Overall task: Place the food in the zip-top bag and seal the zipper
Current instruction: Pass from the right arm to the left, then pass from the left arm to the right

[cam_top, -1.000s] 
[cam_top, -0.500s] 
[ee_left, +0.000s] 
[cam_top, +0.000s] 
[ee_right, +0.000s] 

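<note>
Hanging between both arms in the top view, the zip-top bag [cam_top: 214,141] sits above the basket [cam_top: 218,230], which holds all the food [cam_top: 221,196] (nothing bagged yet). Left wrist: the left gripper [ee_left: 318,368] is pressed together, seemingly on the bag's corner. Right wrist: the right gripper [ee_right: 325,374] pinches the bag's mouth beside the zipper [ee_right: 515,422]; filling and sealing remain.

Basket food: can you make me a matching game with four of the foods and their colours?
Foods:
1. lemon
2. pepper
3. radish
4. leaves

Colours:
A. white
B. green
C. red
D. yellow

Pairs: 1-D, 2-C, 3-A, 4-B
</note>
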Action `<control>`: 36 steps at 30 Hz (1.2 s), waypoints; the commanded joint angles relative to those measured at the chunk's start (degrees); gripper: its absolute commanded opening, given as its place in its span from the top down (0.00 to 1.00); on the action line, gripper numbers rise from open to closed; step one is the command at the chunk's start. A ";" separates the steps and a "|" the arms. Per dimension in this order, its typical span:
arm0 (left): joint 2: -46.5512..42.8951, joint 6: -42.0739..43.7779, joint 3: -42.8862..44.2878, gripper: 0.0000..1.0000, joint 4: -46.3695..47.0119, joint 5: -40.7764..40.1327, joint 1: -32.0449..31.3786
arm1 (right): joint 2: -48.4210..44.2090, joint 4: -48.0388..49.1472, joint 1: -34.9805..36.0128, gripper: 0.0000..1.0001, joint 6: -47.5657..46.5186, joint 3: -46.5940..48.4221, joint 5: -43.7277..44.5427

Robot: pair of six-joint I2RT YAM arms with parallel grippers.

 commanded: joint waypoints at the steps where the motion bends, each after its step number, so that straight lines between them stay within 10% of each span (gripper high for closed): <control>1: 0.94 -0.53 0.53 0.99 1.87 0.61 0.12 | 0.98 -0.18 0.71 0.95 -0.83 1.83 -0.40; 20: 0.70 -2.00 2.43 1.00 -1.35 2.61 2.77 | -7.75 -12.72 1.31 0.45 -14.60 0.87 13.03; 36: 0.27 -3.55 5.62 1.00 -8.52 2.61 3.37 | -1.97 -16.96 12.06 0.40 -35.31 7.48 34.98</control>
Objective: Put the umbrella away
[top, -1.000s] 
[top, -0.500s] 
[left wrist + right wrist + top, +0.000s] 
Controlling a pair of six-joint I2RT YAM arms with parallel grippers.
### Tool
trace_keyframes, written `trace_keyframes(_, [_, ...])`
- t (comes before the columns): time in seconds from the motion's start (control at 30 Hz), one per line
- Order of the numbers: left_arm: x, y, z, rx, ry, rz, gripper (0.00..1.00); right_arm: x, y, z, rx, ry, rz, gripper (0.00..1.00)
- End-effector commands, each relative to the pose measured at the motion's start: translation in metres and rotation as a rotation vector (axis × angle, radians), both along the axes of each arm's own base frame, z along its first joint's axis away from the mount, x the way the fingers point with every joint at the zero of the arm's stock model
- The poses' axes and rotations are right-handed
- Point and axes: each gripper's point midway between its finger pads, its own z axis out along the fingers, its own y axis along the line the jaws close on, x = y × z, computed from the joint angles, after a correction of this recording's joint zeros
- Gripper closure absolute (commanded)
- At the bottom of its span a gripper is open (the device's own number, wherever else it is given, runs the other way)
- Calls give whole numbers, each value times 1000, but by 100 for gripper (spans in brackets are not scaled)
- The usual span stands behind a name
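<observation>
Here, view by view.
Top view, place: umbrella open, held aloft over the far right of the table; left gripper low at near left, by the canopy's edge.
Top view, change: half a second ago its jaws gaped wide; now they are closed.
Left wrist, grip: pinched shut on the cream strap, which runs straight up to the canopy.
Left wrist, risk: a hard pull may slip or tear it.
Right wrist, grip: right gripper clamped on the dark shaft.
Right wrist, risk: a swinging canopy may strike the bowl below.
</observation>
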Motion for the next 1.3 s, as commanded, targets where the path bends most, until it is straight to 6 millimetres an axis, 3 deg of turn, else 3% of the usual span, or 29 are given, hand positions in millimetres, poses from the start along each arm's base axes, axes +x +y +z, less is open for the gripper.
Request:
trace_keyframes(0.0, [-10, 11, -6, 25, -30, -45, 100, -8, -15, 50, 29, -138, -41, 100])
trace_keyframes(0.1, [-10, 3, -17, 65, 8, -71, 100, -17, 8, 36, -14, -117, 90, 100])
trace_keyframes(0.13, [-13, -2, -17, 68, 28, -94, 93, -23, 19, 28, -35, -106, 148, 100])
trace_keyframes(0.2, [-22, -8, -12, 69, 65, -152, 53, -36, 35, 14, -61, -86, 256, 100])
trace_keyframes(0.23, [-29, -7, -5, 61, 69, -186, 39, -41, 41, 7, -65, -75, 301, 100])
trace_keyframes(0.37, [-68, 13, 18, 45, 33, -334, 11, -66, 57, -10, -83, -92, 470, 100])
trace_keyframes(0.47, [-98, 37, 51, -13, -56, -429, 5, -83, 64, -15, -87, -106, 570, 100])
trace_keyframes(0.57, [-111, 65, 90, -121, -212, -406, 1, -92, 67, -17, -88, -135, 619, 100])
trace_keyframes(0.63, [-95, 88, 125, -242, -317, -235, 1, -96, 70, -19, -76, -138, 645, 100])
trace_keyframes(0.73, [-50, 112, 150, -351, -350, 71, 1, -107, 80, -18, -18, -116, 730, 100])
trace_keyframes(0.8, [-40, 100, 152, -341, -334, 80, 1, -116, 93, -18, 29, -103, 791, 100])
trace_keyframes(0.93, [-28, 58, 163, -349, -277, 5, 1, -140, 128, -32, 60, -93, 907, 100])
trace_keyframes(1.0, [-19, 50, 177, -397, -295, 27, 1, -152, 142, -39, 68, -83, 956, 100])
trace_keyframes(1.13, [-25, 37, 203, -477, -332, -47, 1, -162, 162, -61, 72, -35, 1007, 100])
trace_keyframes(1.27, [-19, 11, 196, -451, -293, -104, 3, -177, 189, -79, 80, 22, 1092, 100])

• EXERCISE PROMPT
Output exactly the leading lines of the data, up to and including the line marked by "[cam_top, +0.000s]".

• OUTPUT FOR THIS EXERCISE
Overall task: Place the food in the zip-top bag and seal the zipper
Current instruction: Pass from the right arm to the left, then pass from the left arm to the right

[cam_top, -1.000s] 
[cam_top, -0.500s] 
[ee_left, +0.000s] 
[cam_top, +0.000s] 

What was requested is fully covered by this answer.